There was Alex Gordon tying the score with one out in the bottom of the ninth, on a home run to center field. For Mets closer Jeurys Familia, the run was the first he had given up this postseason, the blown save his first since July 30, the home run the first he had given up on the road since July 19.
The last time a player hit a tying or go-ahead homer in the ninth inning of Game 1: Kirk Gibson, in 1988.
The television feed was interrupted in the fourth inning by what Fox called “a rare electronics failure” of the primary and backup generators, not only causing the broadcast to disappear from the air but causing a delay of the game, until feeds for replays could be restored to both clubhouses.
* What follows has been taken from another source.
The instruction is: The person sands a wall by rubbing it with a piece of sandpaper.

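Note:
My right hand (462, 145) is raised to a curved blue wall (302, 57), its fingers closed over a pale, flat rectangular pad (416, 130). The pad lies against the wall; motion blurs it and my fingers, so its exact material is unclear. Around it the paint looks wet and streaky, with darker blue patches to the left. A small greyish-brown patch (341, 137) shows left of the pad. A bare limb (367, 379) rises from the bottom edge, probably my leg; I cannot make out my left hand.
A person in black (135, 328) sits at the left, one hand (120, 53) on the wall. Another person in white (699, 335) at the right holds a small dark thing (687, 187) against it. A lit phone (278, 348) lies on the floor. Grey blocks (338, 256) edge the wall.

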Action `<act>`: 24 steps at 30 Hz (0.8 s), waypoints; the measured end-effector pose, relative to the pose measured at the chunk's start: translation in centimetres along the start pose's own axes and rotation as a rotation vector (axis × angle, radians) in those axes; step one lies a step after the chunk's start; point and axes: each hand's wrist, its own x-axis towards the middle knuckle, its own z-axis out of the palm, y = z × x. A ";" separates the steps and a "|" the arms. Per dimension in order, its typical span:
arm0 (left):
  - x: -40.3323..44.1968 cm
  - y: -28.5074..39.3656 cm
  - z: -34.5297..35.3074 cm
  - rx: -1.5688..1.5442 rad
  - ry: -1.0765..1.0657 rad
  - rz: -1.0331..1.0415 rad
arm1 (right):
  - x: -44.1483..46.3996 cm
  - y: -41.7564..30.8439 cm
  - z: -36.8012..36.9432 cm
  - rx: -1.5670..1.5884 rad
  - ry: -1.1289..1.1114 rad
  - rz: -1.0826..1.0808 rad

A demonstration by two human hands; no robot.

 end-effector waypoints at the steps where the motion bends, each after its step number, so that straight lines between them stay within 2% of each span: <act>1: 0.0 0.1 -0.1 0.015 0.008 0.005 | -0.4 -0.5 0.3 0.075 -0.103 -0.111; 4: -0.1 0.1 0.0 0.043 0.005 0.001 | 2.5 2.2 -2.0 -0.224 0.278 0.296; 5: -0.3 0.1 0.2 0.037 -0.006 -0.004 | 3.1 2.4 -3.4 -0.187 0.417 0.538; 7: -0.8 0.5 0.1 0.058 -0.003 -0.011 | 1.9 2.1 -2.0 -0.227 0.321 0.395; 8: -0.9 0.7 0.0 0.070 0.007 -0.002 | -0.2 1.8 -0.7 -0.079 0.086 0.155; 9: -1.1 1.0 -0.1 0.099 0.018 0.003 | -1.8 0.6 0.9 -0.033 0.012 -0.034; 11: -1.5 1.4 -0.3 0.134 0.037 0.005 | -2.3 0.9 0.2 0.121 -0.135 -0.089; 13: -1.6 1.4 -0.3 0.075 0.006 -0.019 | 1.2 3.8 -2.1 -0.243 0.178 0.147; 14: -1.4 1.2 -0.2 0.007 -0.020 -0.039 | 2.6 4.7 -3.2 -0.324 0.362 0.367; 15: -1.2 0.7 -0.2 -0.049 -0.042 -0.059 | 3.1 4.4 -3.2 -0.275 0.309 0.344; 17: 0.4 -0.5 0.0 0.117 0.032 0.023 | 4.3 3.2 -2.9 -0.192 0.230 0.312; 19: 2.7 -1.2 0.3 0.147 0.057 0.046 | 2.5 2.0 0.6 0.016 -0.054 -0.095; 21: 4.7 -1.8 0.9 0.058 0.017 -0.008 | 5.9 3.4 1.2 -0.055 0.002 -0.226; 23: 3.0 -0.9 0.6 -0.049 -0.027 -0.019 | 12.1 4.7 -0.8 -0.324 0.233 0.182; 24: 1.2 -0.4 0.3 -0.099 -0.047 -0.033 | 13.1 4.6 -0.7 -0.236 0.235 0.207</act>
That delay resulted in such scenes as Mets manager Terry Collins chatting up Moustakas on the field, and Mets starter Matt Harvey alternating between throwing warmup pitches, standing by himself near the mound, and chatting up a nearby umpire.
Daniel Murphy’s streak of postseason games with a home run was ended at six, but he got the Mets’ first hit, a leadoff single in the fourth inning. He later scored, marking the first of three consecutive innings in which the Mets scored a run off Volquez.
The Mets never trailed during their sweep of the Chicago Cubs in the National League Championship Series. Then came the World Series, and the Mets trailed after one pitch.
That pitch left the Mets open to second-guessing from all across America.
First, Escobar swings at everything. Putting a first-pitch fastball right down the middle is willful ignorance of the scouting report, or incredibly poor execution.
Second, with the designated-hitter rule in effect, the Mets had a chance to play their best defensive outfield. Instead they opted for infielder Kelly Johnson as the DH, forcing Yoenis Cespedes to play center field instead of left.
This happened: Harvey threw a first-pitch fastball to Escobar, 95 mph over the heart of the plate. Escobar roped it deep into the outfield, with Cespedes converging from center and Michael Conforto from left. Conforto appeared to pull up and let Cespedes catch the ball, but the ball clanked off Cespedes.
As the ball rolled around the outfield, Escobar sprinted around the bases and scored standing up, with the first inside-the-park home run in a World Series since Mule Haas of the Philadelphia Athletics did it in 1929. Escobar then sat on the Royals bench to catch his breath, and cameras caught him laughing, apparently at the absurdity of it all.
A previous version of this report, citing Associated Press sources, said Volquez was aware of his father’s death before his start. This contradicts Royals manager Ned Yost’s postgame news conference and a report by The New York Times.